(Task statement): A verbatim copy of the listing is needed; pictures are to be left out.

- - - - - - -

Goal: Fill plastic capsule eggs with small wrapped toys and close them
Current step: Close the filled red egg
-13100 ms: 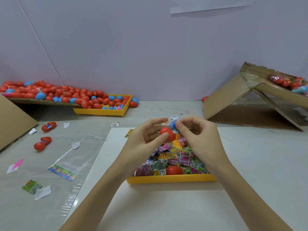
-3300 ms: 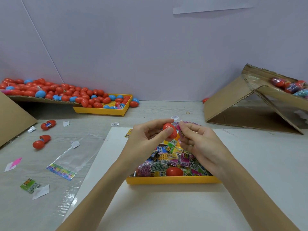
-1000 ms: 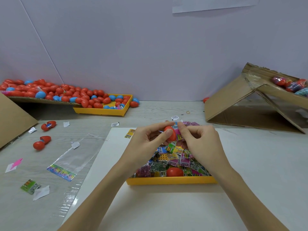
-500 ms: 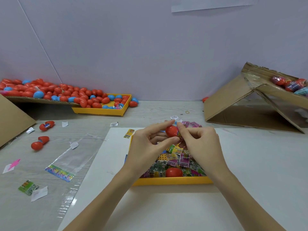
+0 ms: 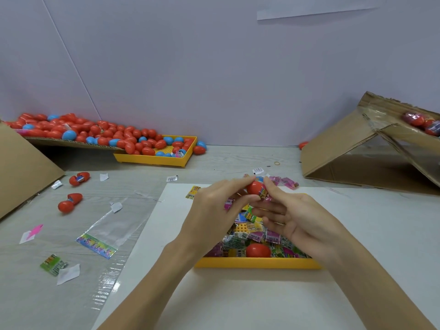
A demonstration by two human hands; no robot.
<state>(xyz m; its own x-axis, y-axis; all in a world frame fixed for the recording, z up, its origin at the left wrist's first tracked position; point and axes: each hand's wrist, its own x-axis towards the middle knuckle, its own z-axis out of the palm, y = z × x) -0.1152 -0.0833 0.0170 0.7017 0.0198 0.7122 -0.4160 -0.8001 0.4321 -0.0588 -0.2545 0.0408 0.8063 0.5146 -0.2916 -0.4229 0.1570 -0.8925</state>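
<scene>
My left hand (image 5: pixel 212 210) pinches a red capsule egg (image 5: pixel 254 188) between thumb and fingertips above the yellow tray (image 5: pixel 257 263). A small wrapped toy (image 5: pixel 264 193) sticks out of the egg's right side, and the forefinger and thumb of my right hand (image 5: pixel 297 217) pinch it there. The other right fingers are spread, palm up. The tray holds several wrapped toys (image 5: pixel 252 232) and another red egg (image 5: pixel 257 250).
A second yellow tray (image 5: pixel 152 158) and cardboard ramp (image 5: pixel 71 144) at far left hold several red and blue eggs. Two open red eggs (image 5: pixel 71 201) lie on the left table. A cardboard chute (image 5: pixel 357 148) stands at right. Loose wrappers (image 5: pixel 284 181) lie behind the tray.
My right hand has opened its lower fingers and turned palm up, while its forefinger and thumb stay at the egg. The toy wrapper now shows at the egg's right side.
</scene>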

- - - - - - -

(Result):
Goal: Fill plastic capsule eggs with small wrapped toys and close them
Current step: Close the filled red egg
-13100 ms: 
-3300 ms: 
-1000 ms: 
-500 ms: 
+0 ms: 
A demonstration by two human hands; no robot.
<state>(xyz m; its own x-axis, y-axis; all in a world frame fixed for the recording, z up, its origin at the left wrist's first tracked position; point and axes: each hand's wrist, its own x-axis towards the middle knuckle, its own z-axis out of the palm, y = z × x) -0.1152 -0.0833 0.0170 0.7017 0.0198 0.7122 -0.4160 -0.8001 0.4321 -0.0588 -0.2545 0.0408 0.8063 0.5146 -0.2916 -0.4229 0.1570 -0.8925</state>
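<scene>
My left hand (image 5: pixel 212 210) pinches a red capsule egg (image 5: pixel 254 188) between thumb and fingertips above the yellow tray (image 5: pixel 257 263). A small wrapped toy (image 5: pixel 264 193) sticks out of the egg's right side, and the forefinger and thumb of my right hand (image 5: pixel 297 217) pinch it there. The other right fingers are spread, palm up. The tray holds several wrapped toys (image 5: pixel 252 232) and another red egg (image 5: pixel 257 250).
A second yellow tray (image 5: pixel 152 158) and cardboard ramp (image 5: pixel 71 144) at far left hold several red and blue eggs. Two open red eggs (image 5: pixel 71 201) lie on the left table. A cardboard chute (image 5: pixel 357 148) stands at right. Loose wrappers (image 5: pixel 284 181) lie behind the tray.
My right hand has opened its lower fingers and turned palm up, while its forefinger and thumb stay at the egg. The toy wrapper now shows at the egg's right side.
</scene>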

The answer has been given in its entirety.